D’accordo con Gioia, sua moglie, Aziz aveva affittato un monolocale nelle vicinanze dello studio: gli serviva quando finiva troppo tardi per tornare a casa, a Capodimonte.
«Non torni?» gli chiese Goia al telefono.
«No, tesoro. Tutto bene, lì?»
«Sì, ci mancherai… Grane?»
«No, un dubbio. Mi hanno detto una cosa, oggi, che voglio verificare. Sto riguardando alcuni documenti. Sono ancora in studio».
«Mangia, hai capito?»
«Certo che mangio. Tranquilla, amore… Torno domani sera».
«Ciao, bacio».
«Bacio, anche ai miei tesori».
Tu ucciso ragazza.
Con un telefonino in mano. Ma forse era un apparecchio più sofisticato. Forse avevano ripreso qualcosa.
Stavano ricattandolo? Perché ‘ragazza’, se il biondino gli aveva ammazzato il fratello maggiore? Si chiamava Nicolae, veniva con la famiglia dalla Moldavia, stava nelle baracche ai Sempioni con la madre, una sorella e due fratelli più piccoli. Gli investigatori avevano diramato notizie certe sull’accaduto. Un colpo di mazza da golf alla testa. Morte casuale.
Legittima difesa.
‘Non è punibile chi ha commesso il fatto per esservi stato costretto dalla necessità di difendere un diritto proprio contro il pericolo attuale di un’offesa sempre che la difesa sia proporzionata all’offesa…’

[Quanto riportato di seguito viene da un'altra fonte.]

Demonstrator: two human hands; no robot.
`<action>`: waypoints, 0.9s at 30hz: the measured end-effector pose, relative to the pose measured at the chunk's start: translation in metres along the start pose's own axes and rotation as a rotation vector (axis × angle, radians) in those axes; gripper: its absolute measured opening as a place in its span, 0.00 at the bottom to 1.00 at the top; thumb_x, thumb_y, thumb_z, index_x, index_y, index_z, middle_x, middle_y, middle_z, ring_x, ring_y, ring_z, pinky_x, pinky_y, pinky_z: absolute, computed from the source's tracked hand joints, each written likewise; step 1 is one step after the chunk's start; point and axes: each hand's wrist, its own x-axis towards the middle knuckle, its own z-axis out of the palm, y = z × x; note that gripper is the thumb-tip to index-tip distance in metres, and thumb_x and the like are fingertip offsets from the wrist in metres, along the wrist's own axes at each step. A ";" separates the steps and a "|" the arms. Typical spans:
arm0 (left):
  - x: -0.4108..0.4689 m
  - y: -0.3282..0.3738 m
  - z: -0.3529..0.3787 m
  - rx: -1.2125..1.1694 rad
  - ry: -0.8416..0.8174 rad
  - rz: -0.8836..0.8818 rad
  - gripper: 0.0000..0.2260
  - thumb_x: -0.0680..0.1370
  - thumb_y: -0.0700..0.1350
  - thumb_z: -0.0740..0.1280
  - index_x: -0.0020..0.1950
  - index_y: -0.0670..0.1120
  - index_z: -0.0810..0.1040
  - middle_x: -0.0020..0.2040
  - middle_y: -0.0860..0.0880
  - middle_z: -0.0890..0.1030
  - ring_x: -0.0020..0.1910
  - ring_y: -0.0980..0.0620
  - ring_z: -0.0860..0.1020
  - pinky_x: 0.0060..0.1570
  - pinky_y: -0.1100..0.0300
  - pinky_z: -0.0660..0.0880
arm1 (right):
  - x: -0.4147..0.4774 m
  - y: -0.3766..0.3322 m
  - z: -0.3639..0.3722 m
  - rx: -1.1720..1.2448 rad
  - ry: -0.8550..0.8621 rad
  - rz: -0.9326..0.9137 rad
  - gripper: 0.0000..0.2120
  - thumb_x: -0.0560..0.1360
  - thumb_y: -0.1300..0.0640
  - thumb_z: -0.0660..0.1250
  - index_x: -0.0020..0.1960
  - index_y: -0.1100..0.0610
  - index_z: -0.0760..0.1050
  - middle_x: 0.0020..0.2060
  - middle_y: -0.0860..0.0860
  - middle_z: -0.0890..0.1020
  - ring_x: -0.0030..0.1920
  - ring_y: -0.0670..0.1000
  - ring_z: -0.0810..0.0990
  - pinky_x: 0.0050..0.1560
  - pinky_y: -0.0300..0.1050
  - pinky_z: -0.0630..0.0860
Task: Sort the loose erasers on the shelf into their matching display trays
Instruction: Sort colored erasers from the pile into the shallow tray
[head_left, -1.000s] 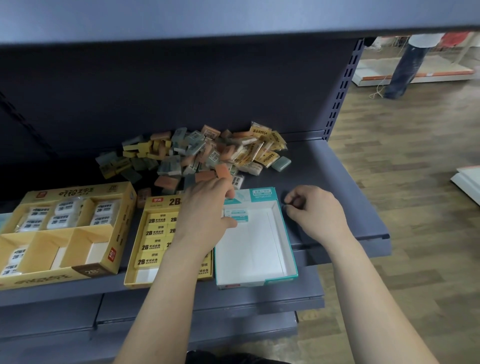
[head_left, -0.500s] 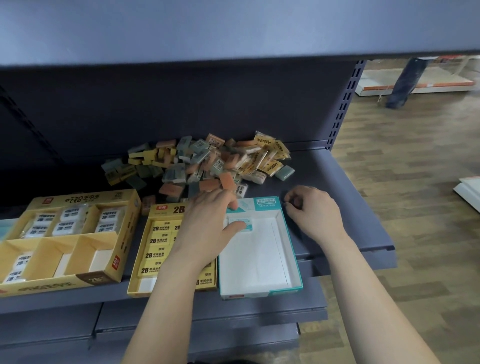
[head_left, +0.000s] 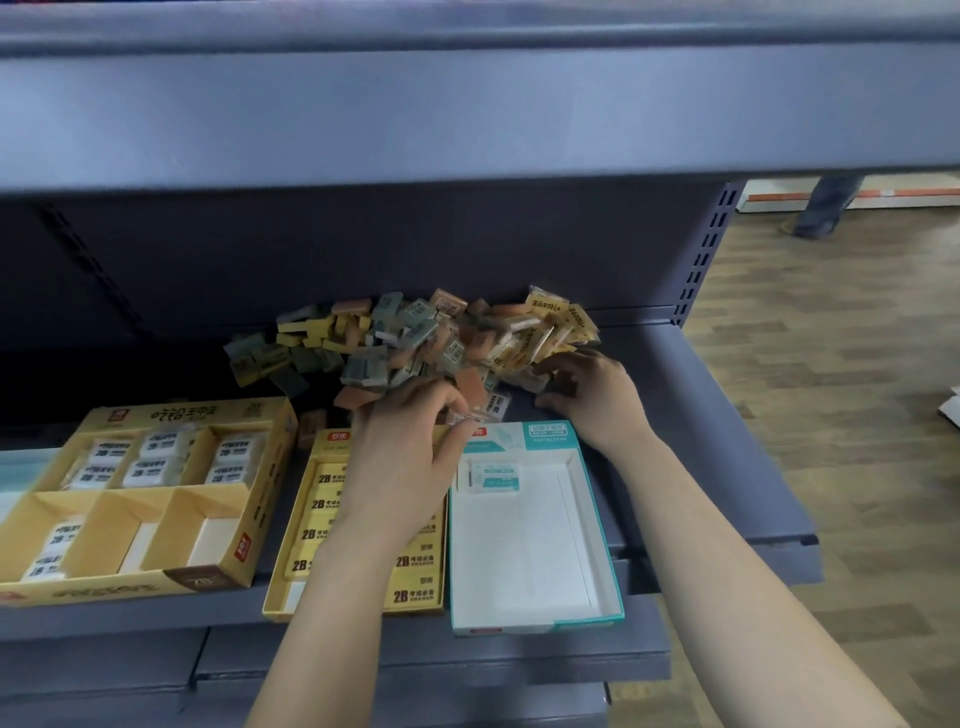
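A heap of loose erasers (head_left: 415, 343) in orange, grey-green and yellow wrappers lies at the back of the shelf. In front stand three trays: a big yellow compartment tray (head_left: 260, 499) with white erasers, a yellow 2B tray (head_left: 311, 525), and a white-and-teal tray (head_left: 587, 525) holding one teal-labelled eraser (head_left: 493, 477). My left hand (head_left: 405, 457) is at the heap's front edge and pinches a small clear-wrapped eraser (head_left: 467, 419) at its fingertips. My right hand (head_left: 592, 397) reaches into the heap's right edge, fingers and thumb curled round a pale eraser (head_left: 531, 383).
An upper shelf (head_left: 467, 104) overhangs closely above. The shelf's right end (head_left: 753, 467) drops off to a wooden floor (head_left: 831, 364). A person's leg (head_left: 826, 208) stands far back on the right.
My left hand left the teal-labelled eraser in the white tray and moved up to the heap. My right hand went from the tray's back corner forward into the heap's right edge.
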 end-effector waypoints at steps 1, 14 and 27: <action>0.000 -0.001 0.000 -0.001 -0.004 -0.005 0.03 0.79 0.50 0.66 0.51 0.54 0.74 0.52 0.58 0.78 0.52 0.57 0.75 0.56 0.47 0.73 | 0.002 0.001 0.003 -0.004 0.006 -0.006 0.15 0.66 0.55 0.77 0.53 0.52 0.84 0.50 0.52 0.83 0.49 0.56 0.80 0.47 0.49 0.77; 0.037 0.007 0.004 0.004 -0.070 -0.022 0.04 0.79 0.50 0.66 0.53 0.52 0.76 0.49 0.58 0.80 0.48 0.58 0.78 0.48 0.56 0.78 | -0.010 0.011 -0.012 0.372 0.218 -0.008 0.01 0.79 0.60 0.63 0.48 0.57 0.73 0.41 0.48 0.78 0.41 0.45 0.76 0.39 0.37 0.70; 0.107 0.010 0.036 0.214 -0.094 0.059 0.13 0.72 0.49 0.75 0.55 0.50 0.79 0.53 0.53 0.79 0.52 0.50 0.77 0.54 0.50 0.75 | -0.019 0.026 -0.007 0.615 0.274 0.276 0.05 0.82 0.54 0.57 0.51 0.53 0.70 0.33 0.55 0.83 0.26 0.50 0.78 0.31 0.45 0.75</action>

E ancora: ‘Deve sussistere un pericolo attuale…’
‘La reazione deve essere necessaria per salvare il diritto minacciato…’
‘… al fine di difendere la propria o altrui incolumità…’
‘… che la legittima difesa sia operata attraverso un’arma o altro strumento di coercizione legittimamente detenuto da chi la adopera…’
Stava ripassando il codice. Alessandro Tosi si era difeso al buio da una minaccia effettiva, di cui ignorava la portata eventuale – ignorava, cioè, se il ladro fosse o no armato.
Bernardini a quel punto scosse la testa: i ladri di solito non sono armati perché se vengono colti sul fatto l’accusa non è più di rapina, ma di tentato omicidio. Infatti quando uccidono usano armi improprie che trovano sul posto. Comunque il Tosi poteva non saperlo. E seguitò con il codice:
‘… usando senza l’intenzione di uccidere, un’arma impropria di sua proprietà e uso.’
Tutto regolare.
Con l’attenuante, di cui il tribunale avrebbe potuto tener conto, che la recente aggressione mortale a Giulia Mauri aveva certamente modificato la percezione di Alessandro nei confronti dell’intruso penetrato al buio in casa propria.
E allora? Nicolae viveva nelle baracche ai Sempioni: perché ‘Tu ucciso ragazza’?